Никто не явился, и все мы были убиты. Никто не явился в первый час нашего предприятия, и целый час мы были убиты, целый час унынье туго и доверху наводняло парадный зал, напрягшийся в ожидании, наводняло весь замок, вытекая из него отчаянием на окружающие лужайки, отчего те казались серыми, будто побитыми нежданным морозом.
Особенно тяжело пришлось Эдгару-Эдичке. Он, весь израненный (парикмахер Григорий подновил его повреждения с помощью грима), ужасно выглядевший (Григорий по моей тайной просьбе выстриг шерсть вокруг царапин и расцветил опушки зеленкой), был вынужден находиться в вольере, полном кошек голодных (я два дня их не кормил) и выглядевших отвратительно (Григорий, облачившись в костюм химической защиты, несколько раз обработал их химикатами от насекомых — одна, оставшись без них, родных и привычных, свалилась в прострацию от ностальгии). Как Эдгар смотрел на меня весь этот час! Как на отщепенца, предателя, пьяницу (на исходе получаса ожидания, я принялся глушить страдание шампанским). Как отчетливо проявлялась в его глазах мысль-надежда, что когда-нибудь Божья справедливость поставит меня в положение, аналогичное его нынешнему положению!

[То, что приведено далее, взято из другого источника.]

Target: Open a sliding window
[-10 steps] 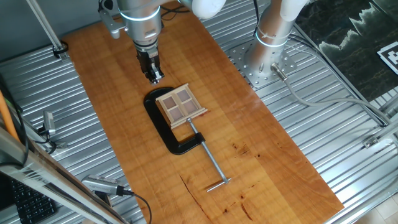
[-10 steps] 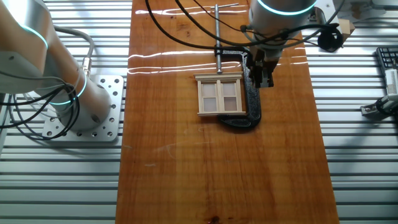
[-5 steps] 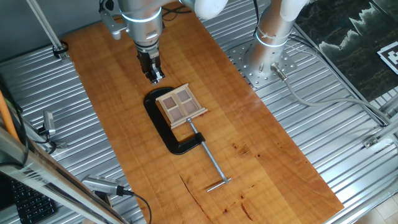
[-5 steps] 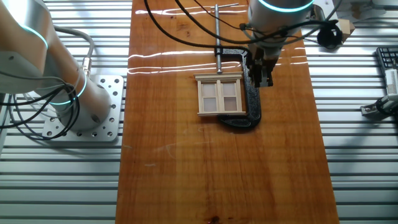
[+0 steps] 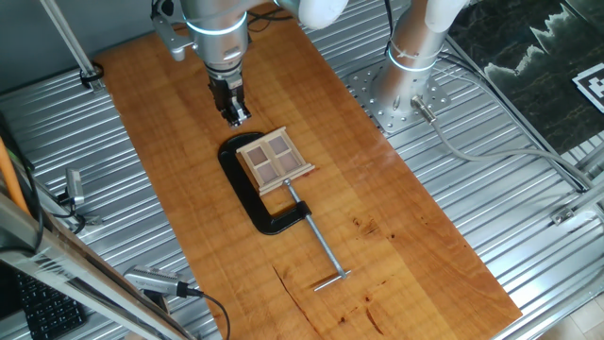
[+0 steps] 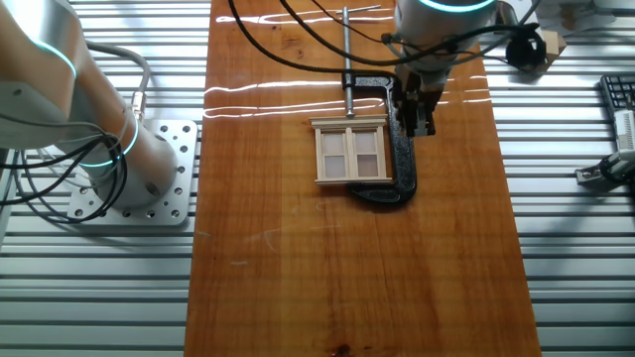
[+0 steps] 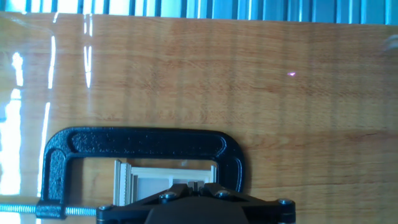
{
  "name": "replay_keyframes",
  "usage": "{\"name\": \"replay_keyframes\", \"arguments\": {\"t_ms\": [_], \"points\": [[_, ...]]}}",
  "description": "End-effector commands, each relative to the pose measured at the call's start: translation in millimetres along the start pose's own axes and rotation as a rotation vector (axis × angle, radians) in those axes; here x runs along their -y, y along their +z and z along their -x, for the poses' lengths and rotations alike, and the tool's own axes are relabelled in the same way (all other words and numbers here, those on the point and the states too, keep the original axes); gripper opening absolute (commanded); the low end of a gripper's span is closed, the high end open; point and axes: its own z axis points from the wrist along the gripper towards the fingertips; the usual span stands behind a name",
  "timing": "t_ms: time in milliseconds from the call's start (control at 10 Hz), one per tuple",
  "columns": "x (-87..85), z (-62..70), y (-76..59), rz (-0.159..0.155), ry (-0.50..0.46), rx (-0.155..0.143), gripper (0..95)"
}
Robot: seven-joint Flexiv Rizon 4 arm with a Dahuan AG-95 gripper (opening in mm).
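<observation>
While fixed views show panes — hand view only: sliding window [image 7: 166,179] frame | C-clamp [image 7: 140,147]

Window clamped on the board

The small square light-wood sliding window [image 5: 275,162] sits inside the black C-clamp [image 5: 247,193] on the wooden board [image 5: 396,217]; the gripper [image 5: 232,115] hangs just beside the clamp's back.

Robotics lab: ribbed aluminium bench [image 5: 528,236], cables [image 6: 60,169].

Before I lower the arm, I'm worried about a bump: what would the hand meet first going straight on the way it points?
Probably the black C-clamp: the hand points down over the clamp's curved back, beside the sliding window. Depth is unclear; it might just reach the wooden board.
</observation>
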Motion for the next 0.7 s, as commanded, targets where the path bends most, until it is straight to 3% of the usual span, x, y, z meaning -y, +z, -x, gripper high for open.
{"name": "replay_keyframes", "arguments": {"t_ms": [100, 500, 700], "points": [[-0.8, 1.6, 0.3, -0.005, 0.042, -0.013, 0.0], [-1.3, 1.3, -0.9, -0.004, 0.076, -0.012, 0.0], [-3.3, -0.2, -5.5, -0.02, 0.102, -0.01, 0.0]]}}
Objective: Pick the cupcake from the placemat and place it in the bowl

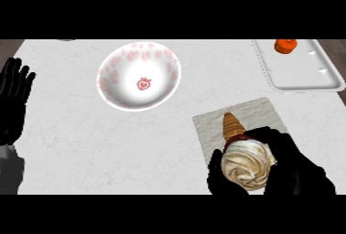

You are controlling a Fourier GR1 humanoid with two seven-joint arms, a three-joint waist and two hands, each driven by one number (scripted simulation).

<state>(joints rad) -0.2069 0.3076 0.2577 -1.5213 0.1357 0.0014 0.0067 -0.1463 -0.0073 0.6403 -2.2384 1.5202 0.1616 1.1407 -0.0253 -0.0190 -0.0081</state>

Но все кончилось так, как должно было кончится. Бог милостив, и наши томления были вознаграждены — прием состоялся и принес нам кучу денег, а мне лично… Но об всем по порядку.
* * *
Первой явилась старушка лет так под девяноста, княгиня Квасьневская-Сусло, в девичестве Митрофанова. Вся в крепдешине, бриллиантах и старческих пятнах. Она, сопровождаемая полудюжиной приживалок, телохранителей и носильщиков, преподнесла бедным животным сухой корм в количестве десяти полновесных мешков, покормила (в общем-то, безрезультатно — те от слабости не могли разгрызть питательных гранул) и, проигнорировав алебастровую кошку-копилку (я, гордый выдумкой, самолично водрузил ее на секретер Людовика XIV в качестве емкости для сбора пожертвований), пошла к шведскому столу, неприязненно оглядывая на картины предков фон Блада (все они, начиная со времен Николая Кровавого, были мясниками, и, хотя на картинах выглядели профессорами Московской консерватории, княгиня не обманулась — сама начинала в булочной продавщицей и, экономя копейки и утилизируя служебное положение, отрезала себе к обеду от продаваемых буханочных половинок по тоненькому пластику. А тот, кто таким макаром достиг безоблачного благополучия, легко отличит потомственного музыканта от мясника, заработавшего стартовый капитал на продаже обрези и костей вместо мяса II категории).
Вторым пришел господин Биби Бобо Ква, гражданин Нигерии и вождь среднего по численности пограничного племени. Пришел, конечно, без перьев, копья и бижутерии, во фраке, и чуть не сломал легким своим рукопожатием мою расслабившуюся от потрясения руку — ликом, истерзанным насечками и татуировками, такими же ушами, вождь был ужасен, хотя и беспрестанно улыбался. Мы поговорили о том о сем, потом он сказал, что истосковался по родине и, извинившись, ушел в вольный террариум, по пути пожаловав копилку сотней баксов.
Третьей пришла… Вот ведь судьба! Не любит она меня, не лелеет, даже напротив. В общем второй пришла… Нет, не могу. Жаль, мама, вместо дорогой старинной фарфоровой вазы не подарила мне на тридцатилетие штуку каслинского литья, что-нибудь вроде лошадиного табуна в сто голов из весомого чугуна в одну десятую натуральной величины. Если бы она это сделала, то разбилась бы не ваза, а голова, и ее обладательница не явилась бы на благотворительный вечер с мстительным блеском в глазах.
Вот ведь Эдгар! Сейчас, когда все кончилось небесным блаженством, и я, тоскуя по земному прошлому, вспоминаю в деталях перипетии рассказываемой истории, мне все более и более ясно кажется, что он видел будущее. Но не как гадалка, а как гроссмейстер, или, по меньшей мере, как порядочный международный мастер, видел минимум на десяток ходов вперед. И именно из-за этого видения он тогда забрался на шкаф и сбросил на голову Теодоры не очень тяжелый предмет.
А если говорить беспристрастно, итальянка выглядела замечательно. Просто конфеткой выглядела, один в один Сонечка Лорен в юности с личиком Клавдии Кардинале в той же поре, я даже испытал минутное тщеславие, в виде желания взять Стефана Степановича за пуговицу и, кивнув на девушку, шепнуть, что неоднократно состоял с этой волнующей особой в интимных отношениях.